Mit dem neuen USB-MPI/PROFIBUS-Umsetzer *ACCON-NetLink-USB*
verbinden Sie S7-Steuerungen und andere PROFIBUS-Geräte mit 
der USB-Schnittstelle Ihres PCs oder Notebooks.






8 gleichzeitige MPI- und Profibus-Verbindungen 
unterstützt USB 2.0 mit bis zu 480 Mbit/s 
direkte Unterstützung statt virtueller COM-Port
Mit dem neuen Ethernet-MPI/PROFIBUS-Umsetzer *ACCON-NetLink-PRO*
verbinden Sie S7-Steuerungen und andere PROFIBUS-Geräte über
Ethernet mit Ihrem PC oder Notebook. Neben dem direkten Anschluss 
sind auch Verbindungen über LAN, Intranet oder Internet möglich.






8 gleichzeitige MPI- und Profibus-Verbindungen 
unterstützt DHCP 
Konfiguration per Browser 
RJ45-Buchse statt festes Kabel  
unterstützt TCP/IP mit 10/100 Mbit/s
Fragen dazu beantworten wir Ihnen gerne hier im Forum oder
per E-Mail: vertrieb@deltalogic.de

Viele Grüße

Gerhard Bäurle

ProTool, STEP 7, SIMATIC und WinCC sind eingetragene Marken der Siemens AG.
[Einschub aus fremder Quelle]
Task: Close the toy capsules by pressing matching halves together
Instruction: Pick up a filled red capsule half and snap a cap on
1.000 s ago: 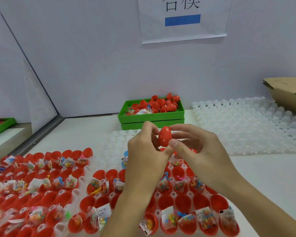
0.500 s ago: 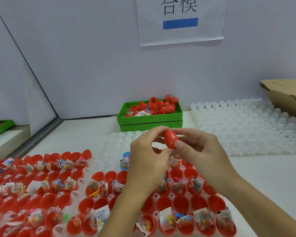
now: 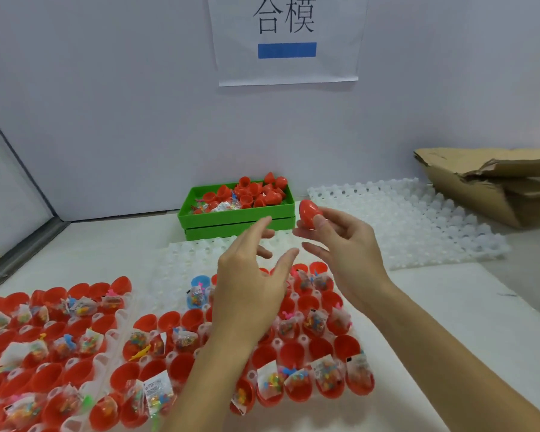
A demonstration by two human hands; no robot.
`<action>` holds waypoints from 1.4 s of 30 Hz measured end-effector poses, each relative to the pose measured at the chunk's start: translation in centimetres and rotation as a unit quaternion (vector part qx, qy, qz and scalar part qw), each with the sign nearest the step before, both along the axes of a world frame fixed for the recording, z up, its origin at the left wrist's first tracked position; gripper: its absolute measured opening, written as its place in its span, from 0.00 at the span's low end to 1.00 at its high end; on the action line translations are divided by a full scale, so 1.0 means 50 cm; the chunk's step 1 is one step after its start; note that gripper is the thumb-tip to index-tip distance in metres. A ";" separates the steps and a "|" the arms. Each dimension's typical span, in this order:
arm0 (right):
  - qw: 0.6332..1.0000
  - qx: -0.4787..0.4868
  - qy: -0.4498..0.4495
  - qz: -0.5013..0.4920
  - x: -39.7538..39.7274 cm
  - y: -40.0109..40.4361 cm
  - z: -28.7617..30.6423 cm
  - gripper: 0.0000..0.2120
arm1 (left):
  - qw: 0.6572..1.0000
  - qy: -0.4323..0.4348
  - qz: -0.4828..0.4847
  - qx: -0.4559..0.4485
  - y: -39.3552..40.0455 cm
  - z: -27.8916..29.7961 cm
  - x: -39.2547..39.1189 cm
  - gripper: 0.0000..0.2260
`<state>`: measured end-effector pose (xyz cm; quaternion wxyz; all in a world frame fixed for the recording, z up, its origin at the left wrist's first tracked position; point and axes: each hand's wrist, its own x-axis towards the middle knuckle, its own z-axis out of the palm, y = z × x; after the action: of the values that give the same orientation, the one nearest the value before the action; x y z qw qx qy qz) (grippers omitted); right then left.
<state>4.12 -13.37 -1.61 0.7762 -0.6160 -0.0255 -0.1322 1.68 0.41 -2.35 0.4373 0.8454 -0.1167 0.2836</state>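
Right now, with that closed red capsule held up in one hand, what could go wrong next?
1. The right hand holds the red capsule only between thumb and fingertips, so that light grip might let it drop.
2. It would likely fall among the open red halves below and knock toy packets loose.
3. The left hand, open just above that tray, could brush packets out.

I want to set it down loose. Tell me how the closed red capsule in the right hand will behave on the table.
The closed red capsule is smooth and egg-shaped, so it would probably roll. The right hand holds it by fingertips alone, so it is likely light. Its glossy shell may be slippery.
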 end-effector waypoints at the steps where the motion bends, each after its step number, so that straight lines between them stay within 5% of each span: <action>1: 0.999 0.046 0.017 -0.004 0.013 -0.013 0.003 0.07 | 1.000 0.003 -0.006 -0.002 -0.008 0.006 -0.001 0.24; 9: 0.932 0.336 0.068 -0.118 0.176 -0.187 0.066 0.16 | 0.999 -0.001 -0.051 0.001 -0.060 0.022 0.010 0.17; 16: 0.850 0.453 0.065 -0.261 0.268 -0.342 0.108 0.09 | 0.999 0.013 -0.046 -0.015 -0.054 0.001 0.012 0.14; 19: 0.830 0.482 0.094 -0.265 0.285 -0.373 0.106 0.15 | 0.999 0.005 -0.038 -0.023 -0.040 -0.008 0.013 0.11; 21: 0.848 0.470 0.093 -0.225 0.288 -0.381 0.094 0.22 | 0.999 0.007 -0.034 -0.026 -0.031 -0.011 0.015 0.10; 29: 0.981 0.074 0.107 -0.145 0.189 -0.281 -0.023 0.12 | 0.999 0.030 -0.013 -0.041 -0.003 -0.011 0.020 0.07; 33: 0.957 -0.169 -0.028 -0.235 0.111 -0.221 -0.087 0.16 | 0.997 0.061 -0.020 -0.053 0.005 0.004 0.016 0.08; 38: 0.927 -0.313 -0.079 -0.193 0.067 -0.199 -0.102 0.18 | 0.980 0.103 0.060 -0.158 0.052 0.037 0.026 0.10; 42: 0.920 -0.336 -0.097 -0.178 0.064 -0.188 -0.101 0.19 | 0.977 0.174 0.122 -0.008 0.126 0.062 0.035 0.09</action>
<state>7.30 -22.77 -6.68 0.4813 -0.8189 -0.0339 -0.3107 3.44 6.72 0.77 0.4194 0.8863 0.0679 0.1841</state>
Edit: 8 statt 16 gleichzeitige MPI- und Profibus-Verbindungen bei NetLink USB


----------



## Anonymous (31 Januar 2006)

Moin moin,

hat der Stecker an der S7 eine PG-Buchse? ... so dass man mit dem PC Adapter noch drauf kommt, wenn ein Netlink fest installiert ist. Sieht man auf den Fotos leider nicht ...

MFG Lars


----------



## Gerhard Bäurle (1 Februar 2006)

Lars2 schrieb:
			
		

> hat der Stecker an der S7 eine PG-Buchse?



Hallo,

ja, Sie können die Geräte fest einbauen und haben 
trotzdem Zugriff auf die CPU:







Viele Grüße

Gerhard Bäurle


----------



## Anonymous (7 Februar 2006)

Moin moin,

ich einwenig auf Ihrer Page gestöbert, was bedeutet den

" Das Anschlusskabel ist als aktive Leitung ausgeführt und stellt somit keine Beeinflussung des MPI/PROFIBUS dar." 

genau?

MfG Lars


----------



## Gerhard Bäurle (9 Februar 2006)

Lars2 schrieb:
			
		

> ... was bedeutet den
> 
> " Das Anschlusskabel ist als aktive Leitung ausgeführt und stellt somit keine Beeinflussung des MPI/PROFIBUS dar."
> 
> genau?



Hallo, 

die üblichen PC Adapter/MPI Adapter hängen am 
Bus als offene Leitung was Stichleitung genannt 
wird. Bis zu einer Busgeschwindigkeit von 1,5 MBit/s 
ist das auch kein Problem.

Bei höheren Geschwindigkeiten (bis 12 MBit/s)
kann es mit Stichleitungen zu Reflexionen kommen,
d. h. die Datenübertragung wird gestört.

Mit den seriellen PC Adaptern kein Problem,
da sie ohnehin nur Busgeschwindigkeit bis max 1,5 MBit/s 
oder auch weniger unterstützen. 

Andere Geräte wie der NetLink-PRO und der 
NetLink-USB haben deshalb eine aktive Elektronik 
im Stecker (leider weiß ich den technischen Hinter-
grund nicht genauer). Damit wird das Problem der 
Stichleitung beseitigt.

Viele Grüße

Gerhard Bäurle


----------



## Maxl (12 Februar 2006)

Soweit ich informiert bin, steckt da dieselbe technik dahinter wie bei den
Profibus Steckleitungungen bis 12 MBit/s von Siemens.
Im Stecker ist ein kleiner Repeater integriert, der das Anschlusskabel vom Bus trennt.

mfg
Max


----------



## Unregistriert (18 Februar 2006)

Hi

kann man auch seine ProTool Projekte und WinCC flex über den NetLink übertragen ???????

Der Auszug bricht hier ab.